Она не могла слышать этой его мысли, но, как всегда, она узнала о ней.
– И ты тоже хороший человек, лорд Рафаэль Марбрук. Ты можешь не разделять это мнение, но я не любила бы тебя так сильно, если бы ты им не был. – Ее голос задрожал и Рейф ощутил трепет ее пальцев, предвещающий неминуемые слезы.
Он потянулся к Фебе, притянул в свои объятия, устроив ее голову у себя под подбородком.

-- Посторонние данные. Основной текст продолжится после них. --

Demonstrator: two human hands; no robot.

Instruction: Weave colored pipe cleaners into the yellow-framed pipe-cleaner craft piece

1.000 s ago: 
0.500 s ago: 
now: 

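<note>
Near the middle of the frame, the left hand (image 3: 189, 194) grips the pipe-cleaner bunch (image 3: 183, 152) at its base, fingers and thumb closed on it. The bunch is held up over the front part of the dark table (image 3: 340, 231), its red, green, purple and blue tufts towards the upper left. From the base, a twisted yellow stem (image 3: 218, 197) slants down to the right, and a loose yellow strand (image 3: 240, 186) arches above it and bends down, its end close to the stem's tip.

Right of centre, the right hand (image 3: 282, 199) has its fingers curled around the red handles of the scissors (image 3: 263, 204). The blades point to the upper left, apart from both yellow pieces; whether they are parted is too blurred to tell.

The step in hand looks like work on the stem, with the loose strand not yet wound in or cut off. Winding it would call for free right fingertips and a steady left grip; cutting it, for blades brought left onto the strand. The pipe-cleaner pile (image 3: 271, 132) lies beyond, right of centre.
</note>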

– Все будет хорошо, милая Феба. У тебя будет блестящая жизнь, а я буду иногда навещать вас и стану хорошим, беспутным дядюшкой твоим детям – буду кормить их сладостями так, что они заболеют, и покупать им игрушки, от которых будет слишком много шума.
Она рассмеялась в его жилет, но смех превратился в рыдание между одним вздохом и другим. Рейф крепко держал ее, пока она плакала, ощущая сквозь свой жилет и рубашку эти горячие слезы, обжигавшие его, как клеймо. На этом месте останутся шрамы, хотя он будет единственным, кто когда-либо узнает о них.
Он может умереть от того, что позволит ей уйти.
Экипаж стоял, не двигаясь, на обочине дороги, когда Стикли и Вульф догнали его. Они оставались на другой стороне, прячась в тени. Густой придорожный кустарник был влажным и прилипающим после недавнего дождя.
– Что они делают? – прошипел Стикли. – Я думал, что они собираются в оперу?
Вульф пригладил свой запачканный и порванный наряд.
– Лучше бы им теперь туда не ездить. Я никогда не пройду по коридору в опере в таком виде.
Стикли подергал пуговицы на своем жилете.
– Нам лучше отложить это дело. Сейчас все идет не так. Мне не нравится эта темнота и тишина. Здесь рядом могут быть бандиты или им подобные.
Вульф усмехнулся, его зубы сверкнули белизной в темноте.
– Ах, Стик, ты гений. Дай мне этот твой пистолет.
– Не дам! Мне он нужен только тогда, когда я делаю депозиты в банке. Я очень осторожен с деньгами других людей, ты же знаешь.